A review by mburnamfink
The Heaven & Earth Grocery Store by James McBride

3.0

The Heaven & Earth Grocery Store is a meandering historical novel, mostly about intertwined Jewish, Negro, and White communities of Pottsville Pennsylvania around 1936. The Jews and the Negros live on Chicken Hill, a hardscrabble muddy neighborhood without paved roads or proper plumbing.

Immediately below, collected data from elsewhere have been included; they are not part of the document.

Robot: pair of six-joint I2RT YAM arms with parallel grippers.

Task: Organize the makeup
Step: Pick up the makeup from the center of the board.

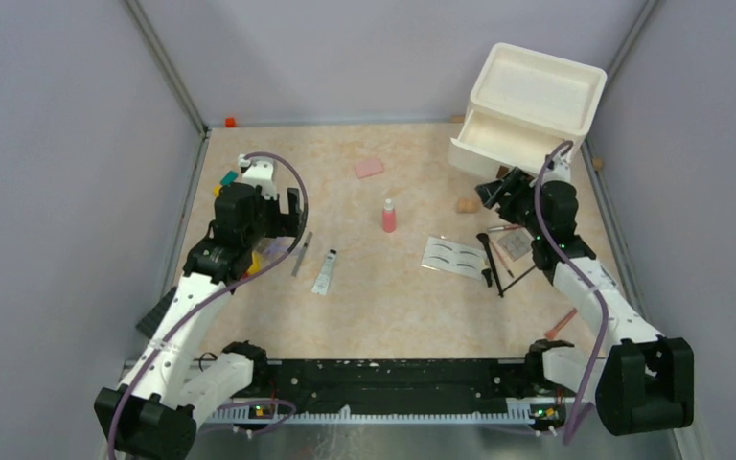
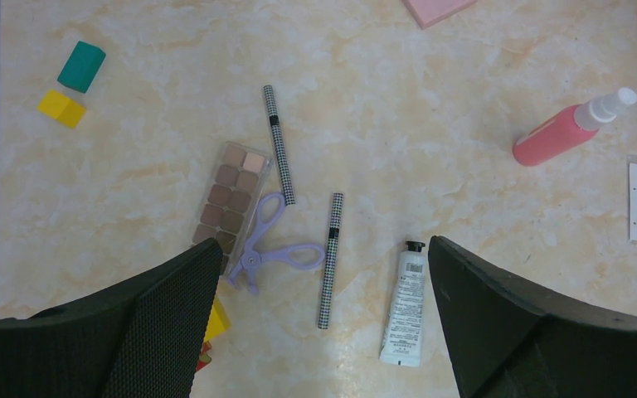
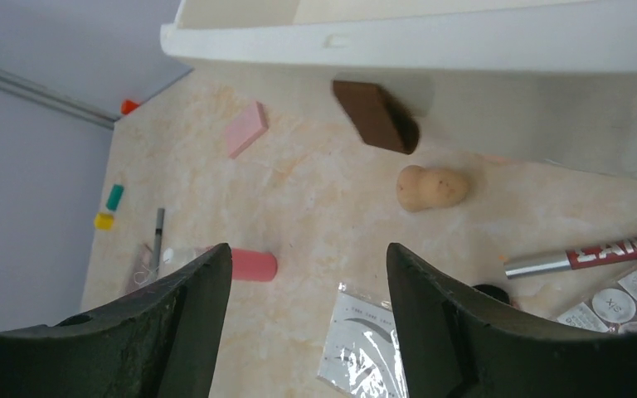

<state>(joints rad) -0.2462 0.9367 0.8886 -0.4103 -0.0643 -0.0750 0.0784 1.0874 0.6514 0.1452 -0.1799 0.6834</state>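
Observation:
My left gripper (image 2: 323, 245) is open and empty above a checked pencil (image 2: 330, 259). A silver tube (image 2: 404, 305), a second pencil (image 2: 279, 144), an eyeshadow palette (image 2: 232, 195) and a purple lash curler (image 2: 269, 245) lie around it. The pink spray bottle (image 1: 388, 217) lies mid-table, with the pink pad (image 1: 369, 168) behind it. My right gripper (image 3: 308, 249) is open and empty above the table, near the eyebrow card (image 3: 365, 344). A peach sponge (image 3: 431, 187) and a brown sponge (image 3: 377, 116) lie in front of the white drawer box (image 1: 527, 105). Thin brushes (image 1: 494, 259) lie right of the card.
Teal (image 2: 81, 66) and yellow (image 2: 61, 108) toy blocks sit at the far left, an orange block (image 1: 231, 122) in the back corner. A dark plate (image 1: 156, 311) lies under my left arm. A silver-red tube (image 3: 589, 255) and a sticker sheet lie at right. Grey walls enclose the table.

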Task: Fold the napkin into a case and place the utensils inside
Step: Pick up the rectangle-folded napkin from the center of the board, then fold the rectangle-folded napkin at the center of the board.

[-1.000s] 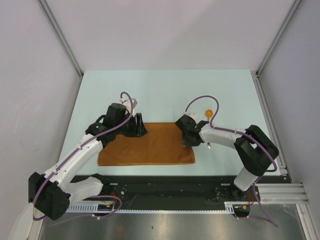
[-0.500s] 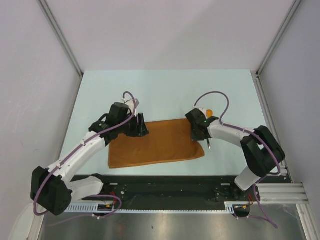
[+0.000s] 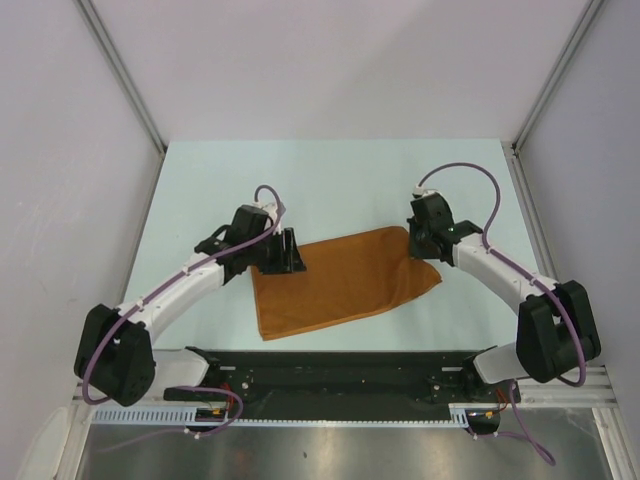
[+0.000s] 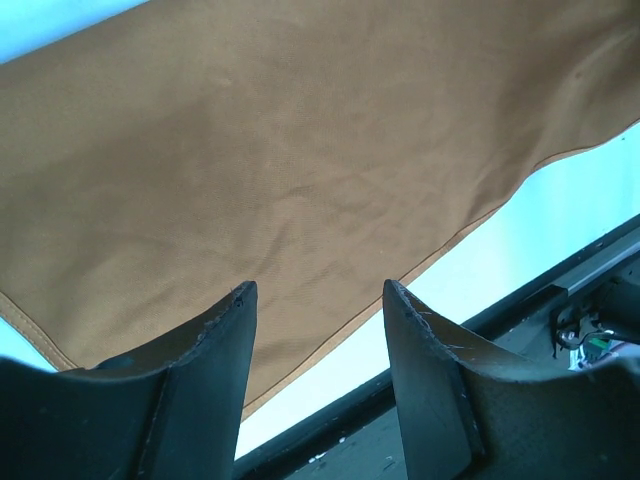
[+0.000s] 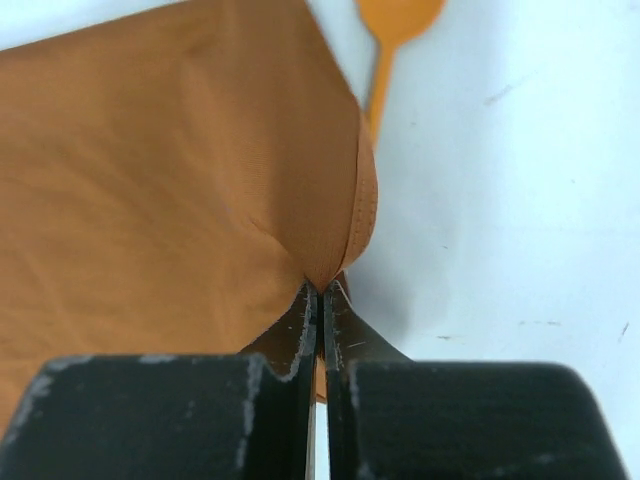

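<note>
Napkin [image 3: 340, 285] lies slanted, near-left to far-right.

In front of me the pale mint-green flat tabletop [image 3: 330, 185] carries a rust-orange cloth napkin [image 3: 340, 285], lying skewed across its near middle with its right end farther from me. Just beyond that end a small orange spoon [image 5: 398, 18] lies on the bare top, its handle alongside the cloth's edge.
</note>
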Action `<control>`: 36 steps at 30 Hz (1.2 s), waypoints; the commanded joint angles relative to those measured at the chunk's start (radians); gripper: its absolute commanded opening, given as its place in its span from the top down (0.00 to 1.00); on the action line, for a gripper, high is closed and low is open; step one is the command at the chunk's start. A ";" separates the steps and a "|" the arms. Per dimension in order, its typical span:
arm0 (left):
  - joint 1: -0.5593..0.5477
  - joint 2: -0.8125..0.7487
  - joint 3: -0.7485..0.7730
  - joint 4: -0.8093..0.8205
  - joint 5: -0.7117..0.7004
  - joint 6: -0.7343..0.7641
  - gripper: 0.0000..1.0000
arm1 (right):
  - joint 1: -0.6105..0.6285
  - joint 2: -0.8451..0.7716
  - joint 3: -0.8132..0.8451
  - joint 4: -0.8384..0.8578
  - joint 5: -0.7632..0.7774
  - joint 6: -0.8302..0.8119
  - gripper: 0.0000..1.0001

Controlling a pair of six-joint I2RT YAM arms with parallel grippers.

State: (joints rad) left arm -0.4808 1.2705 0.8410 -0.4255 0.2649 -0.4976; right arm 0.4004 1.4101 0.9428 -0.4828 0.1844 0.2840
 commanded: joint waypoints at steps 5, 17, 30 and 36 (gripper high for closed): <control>0.154 -0.098 0.012 -0.005 0.040 -0.016 0.42 | 0.192 0.081 0.183 -0.036 0.004 0.010 1.00; 0.378 -0.250 -0.034 -0.157 0.096 0.110 0.41 | 0.520 0.391 0.454 0.059 -0.218 0.276 1.00; 0.400 -0.258 -0.062 -0.140 0.146 0.099 0.41 | 0.607 0.467 0.507 0.142 -0.315 0.374 1.00; 0.403 -0.255 -0.065 -0.140 0.128 0.090 0.41 | 0.609 0.495 0.517 0.165 -0.322 0.400 1.00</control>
State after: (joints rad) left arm -0.0887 1.0317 0.7799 -0.5869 0.3809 -0.4099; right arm 1.0019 1.8793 1.4090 -0.3603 -0.1150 0.6479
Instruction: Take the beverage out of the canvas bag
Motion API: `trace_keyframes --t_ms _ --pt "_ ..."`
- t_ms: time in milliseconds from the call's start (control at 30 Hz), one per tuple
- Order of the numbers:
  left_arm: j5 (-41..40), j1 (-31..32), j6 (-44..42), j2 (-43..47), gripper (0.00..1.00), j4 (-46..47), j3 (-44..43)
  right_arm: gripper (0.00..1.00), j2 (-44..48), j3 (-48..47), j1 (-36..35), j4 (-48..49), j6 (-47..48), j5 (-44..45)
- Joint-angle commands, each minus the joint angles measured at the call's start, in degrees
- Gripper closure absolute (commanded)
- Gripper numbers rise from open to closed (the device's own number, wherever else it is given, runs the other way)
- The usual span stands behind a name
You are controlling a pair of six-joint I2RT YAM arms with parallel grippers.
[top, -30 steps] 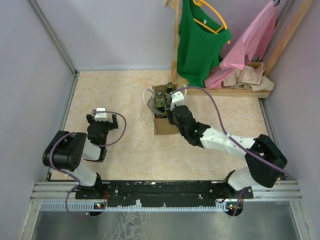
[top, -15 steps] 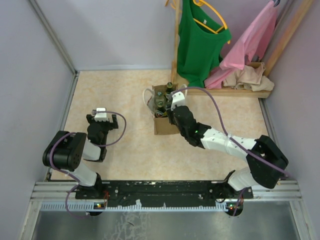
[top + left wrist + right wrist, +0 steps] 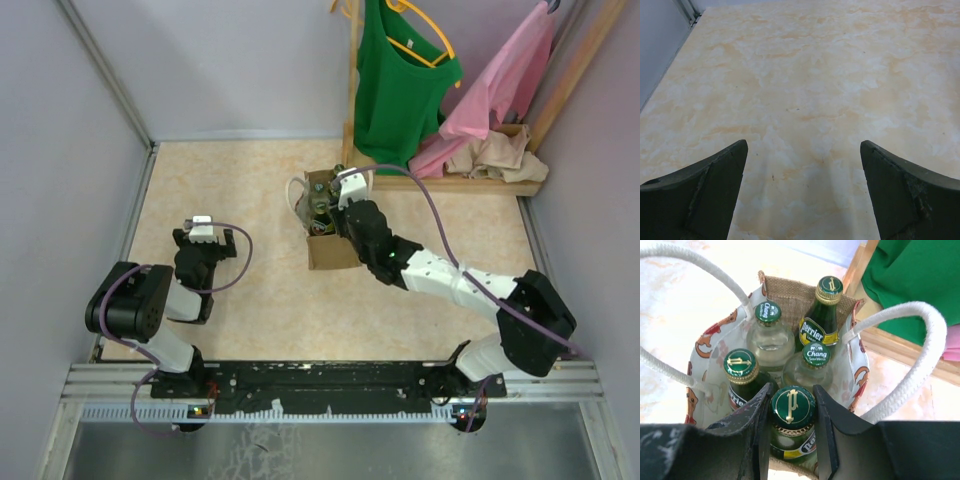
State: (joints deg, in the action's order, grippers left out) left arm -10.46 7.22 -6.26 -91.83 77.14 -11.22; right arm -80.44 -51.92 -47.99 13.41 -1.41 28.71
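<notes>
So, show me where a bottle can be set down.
Bare tabletop lies between the left gripper and the canvas bag, and from there to the back wall. Crowded at and right of the bag: right gripper on a Perrier bottle, wooden rack, green shirt.

Your gripper (image 3: pixel 792 390) straddles the nearest Perrier bottle (image 3: pixel 791 412), one finger close against each side of its green cap; whether they pinch it, you cannot tell. Four more stand upright in the canvas bag (image 3: pixel 790 295): a left Perrier (image 3: pixel 740 367), a far Perrier (image 3: pixel 827 295) and two clear Chang bottles (image 3: pixel 768 315). White rope handles (image 3: pixel 927 340) arch on both sides.
</notes>
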Motion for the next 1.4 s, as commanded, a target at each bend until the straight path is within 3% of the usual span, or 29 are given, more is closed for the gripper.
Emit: trace_keyframes --t_ms 0,600,1000,1167,1367 --pt "0.53 -0.43 0.39 -0.01 0.00 0.97 -0.76 1.00 3.14 -8.07 -0.18 10.84 1.96 0.74" --pt "0.58 -0.33 0.38 -0.01 0.00 0.95 -0.77 1.00 14.04 -17.08 -0.26 7.47 6.50 -0.47" --pt "0.57 -0.45 0.39 -0.01 0.00 0.97 -0.81 1.00 18.71 -19.68 0.38 14.28 22.83 15.14" --pt "0.53 -0.44 0.42 -0.01 0.00 0.99 -0.73 1.00 20.20 -19.96 6.27 11.35 22.48 21.23" --pt "0.55 -0.41 0.38 0.01 0.00 0.95 -0.77 1.00 22.28 -16.32 16.78 3.80 12.75 19.74"
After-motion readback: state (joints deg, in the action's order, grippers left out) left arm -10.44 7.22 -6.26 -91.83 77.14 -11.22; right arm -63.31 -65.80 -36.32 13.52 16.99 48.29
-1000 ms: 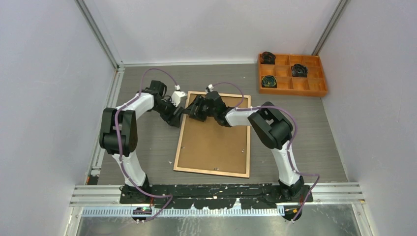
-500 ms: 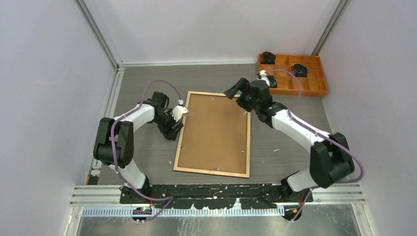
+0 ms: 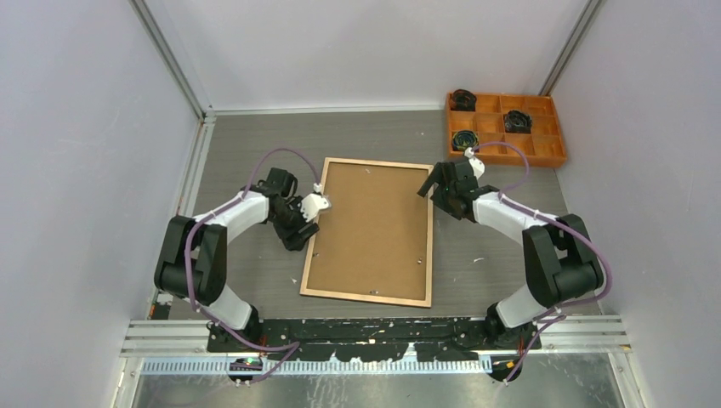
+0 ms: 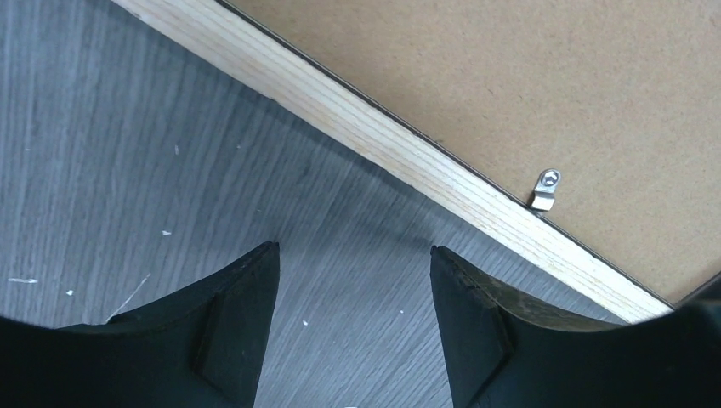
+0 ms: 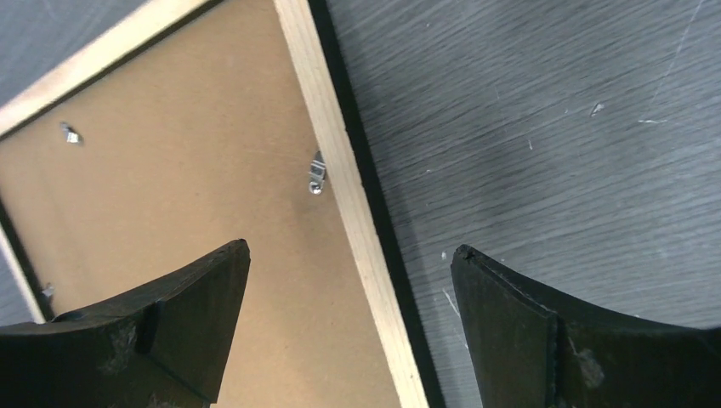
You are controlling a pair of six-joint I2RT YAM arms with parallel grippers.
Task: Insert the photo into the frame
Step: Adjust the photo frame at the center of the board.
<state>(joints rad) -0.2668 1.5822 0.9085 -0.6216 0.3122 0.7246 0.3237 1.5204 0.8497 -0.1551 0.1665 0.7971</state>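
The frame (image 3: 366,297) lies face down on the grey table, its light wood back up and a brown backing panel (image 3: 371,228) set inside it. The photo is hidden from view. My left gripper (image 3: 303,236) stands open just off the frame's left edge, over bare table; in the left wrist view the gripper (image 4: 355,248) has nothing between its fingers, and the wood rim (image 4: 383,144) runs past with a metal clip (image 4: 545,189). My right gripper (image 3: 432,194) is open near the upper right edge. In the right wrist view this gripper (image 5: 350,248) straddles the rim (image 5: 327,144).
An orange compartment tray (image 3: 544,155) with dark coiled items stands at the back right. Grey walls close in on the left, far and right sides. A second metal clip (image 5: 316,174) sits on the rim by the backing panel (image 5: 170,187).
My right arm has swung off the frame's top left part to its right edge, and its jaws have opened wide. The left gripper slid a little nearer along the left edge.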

The story arcs around several main characters. Moshe runs a pair of dance halls that book Jewish and Negro musicians. His wife Chona is the daughter of the former rabbi and runs the titular grocery store, which offers a lot of credit to the neighbors. Nate is Moshe's house manager, a tough and taciturn black man who does everything that needs doing. Addie is Nate's wife, and also Chona's nurse as Chona suffers an unknown degenerative illness. Fatty is another black man who runs a jook, as well as a thousand other miscellaneous schemes, and Soap is Fatty's Italian best friend. And there's secondary and tertiary characters galore, down to microscopic differences in where the Jews came from, as well as the graduations of social rank among the Negros. Of course, the basic law is that they're all below even the meanest White man.

The book opens in 1972 with a mysterious skeleton, likely the victim of a murder, as if to gesture at a plot. But nothing happens for quite a while, until our main characters are sheltering a Deaf Negro boy named Dodo from the state, and local doctor and KKK leader Doc Roberts arrives at the grocery store. Plot ensues, Dodo winds up in a horrific state sanitarium, and everybody has to work together to get him back.

What works is the sepia-colored reconstruction of history. McBride is both Jewish and Black, and I can say that the Jewish half hit home pretty well. There are my people, though with a lot of the rough edges smoothed off. Characterization is less solid. An adage that I believe in is that novels are defined by the choices a character makes. In this book, there are less choices and more extrapolations of an essential nature of each character. Chona is principled and feisty. Doc Roberts is malevolent and self-centered. And so on.

Everything winds up tidily enough, but the artifice is evident. Compared to some literature I've read, individual bits are nice and there is a plot, eventually, but this book is less than the sum of its whole.